Vijf minuten later sta ik op het strand te vliegeren als een kind met een nieuw speeltuig. Een natuurtalent, zegt Pietje, en ik mag het meteen proberen met langere touwen. Wat volgt, is echter andere koek. De kite pal boven me krijgen, de neutrale positie, lukt nog wel. Zodra ik hem naar links of rechts wil bewegen, gaat het fout. De vlieger rukt me van hot naar haar en laat me over het strand lopen als een spartelende vis op het droge. Het scheelt niet veel of ik knal frontaal op een groepje kijklustigen.

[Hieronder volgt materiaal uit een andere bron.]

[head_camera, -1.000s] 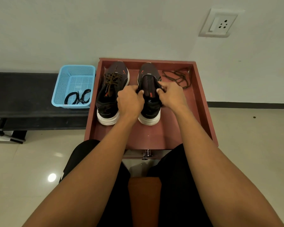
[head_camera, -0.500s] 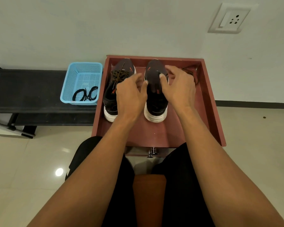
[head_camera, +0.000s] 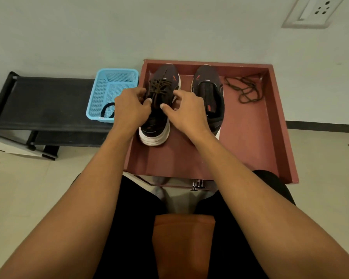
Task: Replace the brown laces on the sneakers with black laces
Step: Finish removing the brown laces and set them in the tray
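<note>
both hands sat over the left sneaker [head_camera: 159, 109], the one with the brown lace [head_camera: 159, 88] threaded through it. the left hand [head_camera: 130, 108] pressed against the shoe's left flank with its fingers curled in toward the lacing; the right hand [head_camera: 184, 113] came in from the other side, thumb tip just beside the tongue. whether either hand actually pinched the lace could not be told, since the fingers hid the contact. the right sneaker [head_camera: 209, 95] stood beside it in the red tray [head_camera: 256, 141], bare of lace, its tongue open. a loose brown lace [head_camera: 245, 90] lay tangled in the tray's far right corner, well apart from both shoes. the black laces [head_camera: 107, 111] rested in the blue basket [head_camera: 111, 87] on the black bench [head_camera: 48, 101], just left of the tray.
</note>
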Demonstrator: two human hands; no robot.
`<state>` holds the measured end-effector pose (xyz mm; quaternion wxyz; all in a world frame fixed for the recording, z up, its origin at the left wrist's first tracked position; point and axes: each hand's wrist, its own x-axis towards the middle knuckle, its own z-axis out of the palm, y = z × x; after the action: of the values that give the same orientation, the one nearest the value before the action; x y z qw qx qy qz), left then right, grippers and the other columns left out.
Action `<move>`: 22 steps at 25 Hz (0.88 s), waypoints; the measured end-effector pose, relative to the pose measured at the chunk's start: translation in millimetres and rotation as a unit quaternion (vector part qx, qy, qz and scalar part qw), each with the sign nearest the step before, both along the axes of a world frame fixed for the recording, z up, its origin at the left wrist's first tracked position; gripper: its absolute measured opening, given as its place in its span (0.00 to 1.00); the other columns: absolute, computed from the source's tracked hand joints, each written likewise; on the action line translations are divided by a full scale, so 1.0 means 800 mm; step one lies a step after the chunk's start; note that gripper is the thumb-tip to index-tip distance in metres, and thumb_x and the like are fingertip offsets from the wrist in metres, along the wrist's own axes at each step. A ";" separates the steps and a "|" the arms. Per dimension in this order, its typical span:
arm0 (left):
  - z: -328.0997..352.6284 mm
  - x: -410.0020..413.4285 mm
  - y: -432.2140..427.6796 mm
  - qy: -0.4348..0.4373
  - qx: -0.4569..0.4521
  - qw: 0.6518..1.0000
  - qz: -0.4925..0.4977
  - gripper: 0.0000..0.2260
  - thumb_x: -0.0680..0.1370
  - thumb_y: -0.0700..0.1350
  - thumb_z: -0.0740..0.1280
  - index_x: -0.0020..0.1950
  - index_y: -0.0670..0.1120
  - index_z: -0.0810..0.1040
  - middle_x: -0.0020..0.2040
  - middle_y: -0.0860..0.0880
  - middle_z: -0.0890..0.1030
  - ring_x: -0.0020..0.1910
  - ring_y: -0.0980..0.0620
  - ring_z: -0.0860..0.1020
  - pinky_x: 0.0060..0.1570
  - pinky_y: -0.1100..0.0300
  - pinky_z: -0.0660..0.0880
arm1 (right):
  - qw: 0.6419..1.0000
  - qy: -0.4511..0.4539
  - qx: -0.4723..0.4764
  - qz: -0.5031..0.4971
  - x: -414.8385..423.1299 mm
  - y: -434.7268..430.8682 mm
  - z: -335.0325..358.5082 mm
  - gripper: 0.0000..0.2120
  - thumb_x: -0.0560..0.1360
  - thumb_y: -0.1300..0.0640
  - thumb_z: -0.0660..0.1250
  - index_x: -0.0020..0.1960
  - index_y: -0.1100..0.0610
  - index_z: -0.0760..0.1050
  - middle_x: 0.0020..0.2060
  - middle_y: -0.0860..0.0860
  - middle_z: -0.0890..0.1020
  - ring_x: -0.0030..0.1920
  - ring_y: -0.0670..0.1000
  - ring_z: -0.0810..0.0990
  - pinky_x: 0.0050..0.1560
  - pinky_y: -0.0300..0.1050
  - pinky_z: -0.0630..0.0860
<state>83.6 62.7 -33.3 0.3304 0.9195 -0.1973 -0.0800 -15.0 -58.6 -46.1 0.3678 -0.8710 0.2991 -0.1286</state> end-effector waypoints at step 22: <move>-0.005 -0.099 0.046 0.046 0.072 0.991 -0.102 0.18 0.71 0.42 0.79 0.61 0.45 0.85 0.52 0.47 0.87 0.53 0.49 0.85 0.61 0.51 0.81 | 0.985 0.118 -0.066 0.108 -0.102 0.026 0.010 0.17 0.73 0.61 0.73 0.61 0.58 0.81 0.50 0.56 0.86 0.52 0.59 0.84 0.50 0.51 0.83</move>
<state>4.8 99.5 -37.0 0.2620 0.9112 -0.2690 -0.1693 -96.7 -37.8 -37.9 0.2832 -0.9297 0.2355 -0.0039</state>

Pas bij de tiende poging heb ik het door: kleine bewegingen maken, de stok voor de borst houden en geen gekke dingen doen. De kite is weer van mij. Ik kan hem zelfs net boven de grond laten balanceren en hem zachtjes weer naar boven sturen. Een halfuur later luwt de wind en is het tijd voor de middagpauze. Net goed, ik heb een stijve nek gekregen van het naar boven turen.

De volgende stap is het echte werk: het water op. Ik hijs me in een strakke suit en trek rond de taille een soort corset aan met een haak waarin de stuurstok rust. Terwijl donkere wolken zich boven ons verzamelen, de wind steeds harder opzet en de vlieger me zachtjes naar boven tilt, trekt Pietje me tientallen meters ver het water in. Al kan ik nauwelijks op mijn voeten staan, ondertussen moet ik wel de kite in bedwang houden in de neutraalstand. “Zullen we nog even vliegeren op het strand?”, probeer ik nog, maar even later sta ik alweer met de stuurstok in mijn handen. Ik moet de kite opnieuw zachtjes van links naar rechts bewegen en me op de buik, als een aal, door het water laten slingeren. Ik kan me er weinig bij voorstellen.

Dat verandert snel: ik word met zo’n rotvaart voortgetrokken dat ik kopje onder ga, drie keer rondtuimel, de kite uit het oog verlies en pas tientallen meters verder aanspoel. Ik voel me als een bootje in een op hol geslagen wildwaterbaan. Gelukkig denk ik tijdig aan het veiligheidssysteem, anders had ik op het strand van Catzand gelegen.

“Opnieuw”, zegt Pietje en als hij me voor de vierde keer in de zee sleurt, krijg ik eindelijk de smaak te pakken. Mijn lichaam surft zowaar over het water. Sierlijk is anders, maar als de kite dreigt neer te storten, weet ik hem zelfs te redden. Ik zie aan Pietjes gezicht dat het goed is, en als beloning mag ik nog een keer. Ik kan mijn geluk niet op.

Nauwelijks 45 minuten later is het genoeg geweest: alleen Russische ijsberen houden het langer uit in deze omstandigheden: een temperatuur van zo’n zeven graden en windvlagen van een goede zes beaufort. Klappertandend stap ik het strand op. “Op de plank surfen zal vandaag niet meer lukken”, zegt Pietje, maar echt treurig ben ik daar niet om. Qua spanning en sensatie ben ik meer dan voldaan, nu wil ik alleen nog warme thee.